Your objective: Every line in the data below that has the word "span" should be returned.

Supplied material:
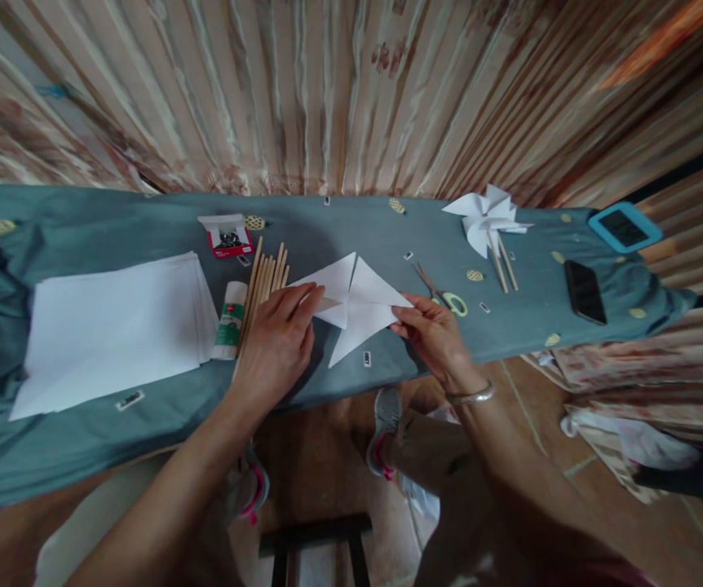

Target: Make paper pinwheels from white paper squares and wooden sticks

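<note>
A white paper square (364,314), cut in from its corners, is between my two hands over the cloth. My left hand (281,330) has its fingers closed on the paper's left side, where one corner is folded. At the right tip of the sheet, my right hand (430,328) pinches the paper between thumb and fingers. Several wooden sticks (266,273) lie beside and partly behind my left hand. A glue stick (229,322) with a green label is left of them. Scissors (444,295) with light green handles rest just beyond my right hand.
A stack of white paper (112,326) covers the left part of the table. Behind the glue stick stands a small red box (229,238) with dark pieces. Paper pinwheels (487,218) on sticks, a black phone (585,292) and a blue-framed device (624,227) lie to the right.
</note>
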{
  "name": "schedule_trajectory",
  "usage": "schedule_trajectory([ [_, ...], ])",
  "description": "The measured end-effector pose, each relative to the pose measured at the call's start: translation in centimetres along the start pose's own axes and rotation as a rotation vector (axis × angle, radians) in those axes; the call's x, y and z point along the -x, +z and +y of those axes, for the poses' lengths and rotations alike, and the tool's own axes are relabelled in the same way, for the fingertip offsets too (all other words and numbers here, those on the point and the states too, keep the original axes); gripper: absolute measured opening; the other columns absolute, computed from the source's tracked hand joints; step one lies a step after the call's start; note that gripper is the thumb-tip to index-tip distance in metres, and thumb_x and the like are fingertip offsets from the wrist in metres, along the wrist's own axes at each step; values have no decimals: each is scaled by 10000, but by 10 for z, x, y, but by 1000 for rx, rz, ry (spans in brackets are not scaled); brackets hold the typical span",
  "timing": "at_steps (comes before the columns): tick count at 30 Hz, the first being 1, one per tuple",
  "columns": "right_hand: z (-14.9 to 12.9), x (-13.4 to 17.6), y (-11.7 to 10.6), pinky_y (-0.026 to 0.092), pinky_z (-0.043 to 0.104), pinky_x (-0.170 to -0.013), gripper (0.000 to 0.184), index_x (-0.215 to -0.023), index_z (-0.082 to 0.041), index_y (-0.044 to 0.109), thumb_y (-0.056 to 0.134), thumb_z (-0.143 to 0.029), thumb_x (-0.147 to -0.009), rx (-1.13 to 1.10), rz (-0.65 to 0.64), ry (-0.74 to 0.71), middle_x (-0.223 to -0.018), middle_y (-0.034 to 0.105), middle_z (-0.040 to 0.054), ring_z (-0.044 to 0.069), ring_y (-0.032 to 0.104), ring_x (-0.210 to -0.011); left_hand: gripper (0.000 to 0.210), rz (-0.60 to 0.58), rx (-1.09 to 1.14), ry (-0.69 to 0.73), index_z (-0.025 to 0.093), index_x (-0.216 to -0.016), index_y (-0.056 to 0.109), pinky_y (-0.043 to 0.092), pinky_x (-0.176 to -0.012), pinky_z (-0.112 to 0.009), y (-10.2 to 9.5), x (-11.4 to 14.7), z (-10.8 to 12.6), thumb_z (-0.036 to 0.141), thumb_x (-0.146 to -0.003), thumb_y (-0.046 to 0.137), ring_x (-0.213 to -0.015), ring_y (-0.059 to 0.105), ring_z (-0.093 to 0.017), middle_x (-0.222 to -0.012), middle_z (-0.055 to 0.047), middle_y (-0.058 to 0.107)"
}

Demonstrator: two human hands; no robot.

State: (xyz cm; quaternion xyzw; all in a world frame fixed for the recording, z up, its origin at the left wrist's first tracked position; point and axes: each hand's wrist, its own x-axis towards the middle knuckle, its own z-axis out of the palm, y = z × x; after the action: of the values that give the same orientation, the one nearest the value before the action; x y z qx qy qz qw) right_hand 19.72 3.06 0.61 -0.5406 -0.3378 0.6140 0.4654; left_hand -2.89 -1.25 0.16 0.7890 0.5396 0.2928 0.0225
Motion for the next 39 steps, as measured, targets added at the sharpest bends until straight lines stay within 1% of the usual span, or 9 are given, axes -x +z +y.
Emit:
schedule_trajectory([
  [7, 9, 41, -5, 535, 163, -454, 308, -878, -175, 714, 826, -341, -644, 217, -263, 179, -757, 741, 27, 128, 701, -643, 369, 36, 33, 35, 164, -1297, 488, 452, -1013, -445, -12, 5, 11, 210, -931, 474, -1156, 521, -257, -1245, -121, 584],
  [10, 0, 48, -18, 474, 124, -431, 219, -797, -175, 718, 794, -354, -697, 389, -484, 237, -661, 722, 2, 80, 654, -558, 394, 8, 69, 155, 147, -1198, 540, 499, -910, -430, -10, 14, 24, 393, -893, 578, -1038, 555, -261, -1127, -117, 625],
  [14, -17, 48, -36, 379, 121, -370, 184, -767, -187, 733, 711, -368, -795, 596, -699, 195, -556, 669, -34, 36, 533, -424, 320, -127, 26, 199, 135, -1124, 580, 515, -867, -400, -1, 23, 36, 316, -865, 632, -1000, 575, -257, -1095, -110, 650],
  [18, -20, 45, -39, 463, 185, -458, 189, -832, -200, 737, 641, -362, -855, 687, -533, -136, -631, 703, -16, 81, 590, -510, 222, -182, -61, 188, 112, -1053, 615, 531, -830, -394, 3, 24, 39, 195, -848, 635, -944, 595, -259, -1014, -116, 669],
  [21, -11, 42, -31, 567, 330, -807, 203, -1044, -248, 720, 585, -283, -897, 837, -383, -461, -997, 754, 33, 170, 692, -911, 130, -238, -89, 165, 129, -976, 632, 538, -790, -380, 3, 23, 39, 173, -854, 620, -899, 608, -249, -959, -104, 673],
  [23, -4, 41, -26, 508, 415, -990, 287, -1156, -259, 682, 521, -215, -923, 950, -396, -613, -1184, 702, 53, 198, 636, -1119, 94, -259, -89, 156, 134, -945, 635, 539, -767, -360, 2, 22, 40, 170, -864, 607, -882, 614, -238, -936, -94, 673],
  [26, 6, 38, -23, 468, 465, -1056, 362, -1222, -234, 651, 456, -149, -929, 1038, -459, -756, -1242, 670, 80, 210, 584, -1211, 81, -259, -94, 165, 128, -928, 636, 538, -729, -347, 1, 22, 41, 161, -879, 581, -863, 618, -235, -917, -92, 671],
  [34, 7, 32, -26, 483, 446, -1024, 381, -1201, -242, 653, 508, -127, -868, 990, -473, -648, -1219, 675, 72, 208, 603, -1169, 162, -253, -93, 185, 113, -949, 651, 563, -728, -357, 3, 28, 38, 112, -913, 493, -854, 633, -230, -905, -106, 683],
  [39, 9, 28, -17, 543, 343, -757, 252, -1066, -246, 715, 664, -247, -819, 854, -424, -485, -956, 711, 43, 171, 644, -825, 179, -234, -106, 158, 108, -1005, 642, 584, -723, -363, 2, 29, 37, 90, -901, 498, -844, 656, -227, -939, -109, 702],
])
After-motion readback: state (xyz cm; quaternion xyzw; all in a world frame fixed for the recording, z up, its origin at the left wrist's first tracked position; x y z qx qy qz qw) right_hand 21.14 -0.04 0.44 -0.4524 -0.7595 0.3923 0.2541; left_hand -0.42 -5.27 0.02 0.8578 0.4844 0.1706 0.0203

Expected output:
  "description": "The measured end-effector pose, each relative to the pose measured at the call's start: translation in centimetres along the start pose's own axes and rotation as a rotation vector (axis × angle, radians) in those axes; the call's x, y and z point along the -x, +z and +y of those axes, for the poses' lengths and rotations alike, and the tool's own axes are relabelled in the same way, for the fingertip offsets too (all other words and numbers here, those on the point and the states too, keep the original axes); gripper: absolute measured opening; the other columns absolute, computed from the source's tracked hand joints; step one lies a step after the call's start; note that gripper is the thumb-tip to index-tip distance in metres, and thumb_x and the like are fingertip offsets from the wrist in metres, along the wrist's own axes at each step; values have no decimals: each is scaled by 10000, but by 10 for z, x, y, but by 1000 for rx, rz, ry (spans in brackets are not scaled); brackets hold the typical span",
Motion for the next 39 steps, as measured, targets added at the sharpest bends until straight lines stay within 1% of the usual span, or 9 are given, axes -x +z +y.

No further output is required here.